- [What needs to be done] When you write out the listing, keep every character and omit the pictures.

- [Information provided]
***
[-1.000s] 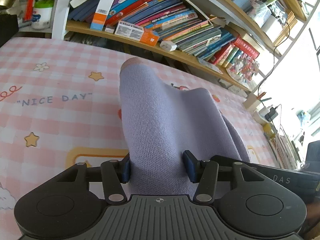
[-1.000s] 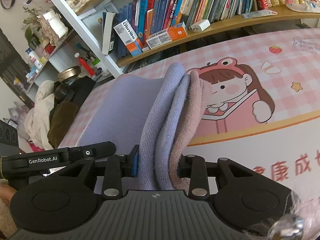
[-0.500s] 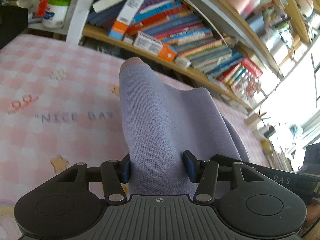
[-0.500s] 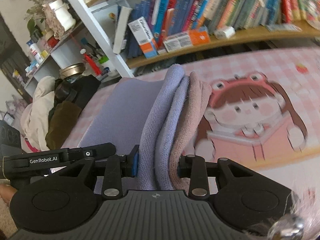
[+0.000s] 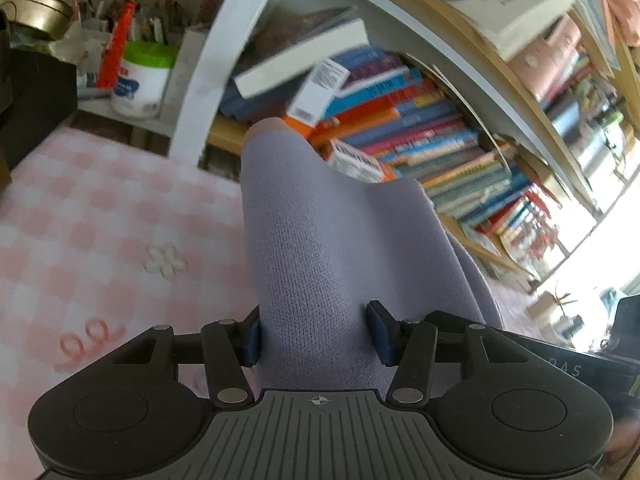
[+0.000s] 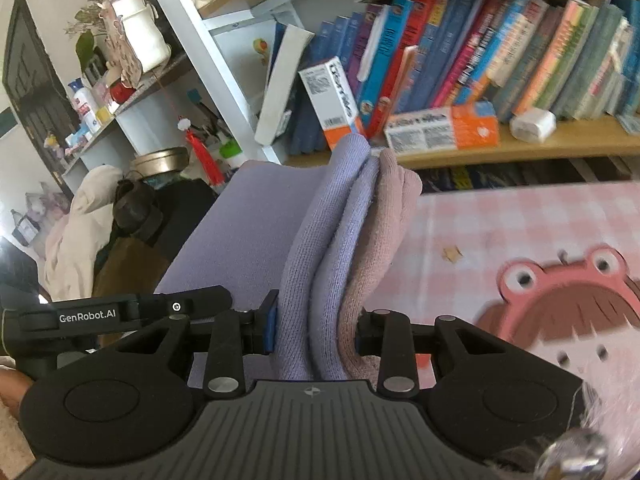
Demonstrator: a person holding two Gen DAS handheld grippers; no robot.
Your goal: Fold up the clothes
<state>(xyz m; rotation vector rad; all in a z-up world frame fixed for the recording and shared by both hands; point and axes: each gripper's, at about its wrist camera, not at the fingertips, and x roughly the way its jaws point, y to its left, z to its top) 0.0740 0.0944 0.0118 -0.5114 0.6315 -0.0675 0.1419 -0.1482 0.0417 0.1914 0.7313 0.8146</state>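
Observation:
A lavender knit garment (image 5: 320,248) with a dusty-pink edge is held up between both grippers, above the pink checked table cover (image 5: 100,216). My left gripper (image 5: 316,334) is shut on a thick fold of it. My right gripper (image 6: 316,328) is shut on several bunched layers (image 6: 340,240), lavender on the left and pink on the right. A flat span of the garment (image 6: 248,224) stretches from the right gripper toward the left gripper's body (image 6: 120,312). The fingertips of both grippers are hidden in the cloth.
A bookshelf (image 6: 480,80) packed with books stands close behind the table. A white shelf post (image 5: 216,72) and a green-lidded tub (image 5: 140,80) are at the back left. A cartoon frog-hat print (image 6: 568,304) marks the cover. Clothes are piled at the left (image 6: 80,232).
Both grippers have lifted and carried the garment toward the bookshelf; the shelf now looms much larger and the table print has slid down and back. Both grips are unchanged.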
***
- [Written response]
[-1.000s] 
[-1.000s] 
[-0.500s] 
[-0.500s] 
[+0.000s] 
[+0.000s] 
Demonstrator: a person holding two Gen DAS handheld grippers; no robot.
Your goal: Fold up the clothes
<state>(xyz m; rotation vector rad; all in a z-up world frame fixed for the recording and shared by both hands; point and axes: each gripper's, at about its wrist camera, not at the fingertips, and x roughly the way its jaws point, y to its left, z to its top) 0.0740 0.0944 0.0118 -0.5114 0.6315 -0.0675 0.1419 -0.1482 0.0417 0.1914 0.7313 0.8146</state>
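Observation:
A lavender knit garment (image 5: 320,248) with a dusty-pink edge is held up between both grippers, above the pink checked table cover (image 5: 100,216). My left gripper (image 5: 316,334) is shut on a thick fold of it. My right gripper (image 6: 316,328) is shut on several bunched layers (image 6: 340,240), lavender on the left and pink on the right. A flat span of the garment (image 6: 248,224) stretches from the right gripper toward the left gripper's body (image 6: 120,312). The fingertips of both grippers are hidden in the cloth.
A bookshelf (image 6: 480,80) packed with books stands close behind the table. A white shelf post (image 5: 216,72) and a green-lidded tub (image 5: 140,80) are at the back left. A cartoon frog-hat print (image 6: 568,304) marks the cover. Clothes are piled at the left (image 6: 80,232).
Both grippers have lifted and carried the garment toward the bookshelf; the shelf now looms much larger and the table print has slid down and back. Both grips are unchanged.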

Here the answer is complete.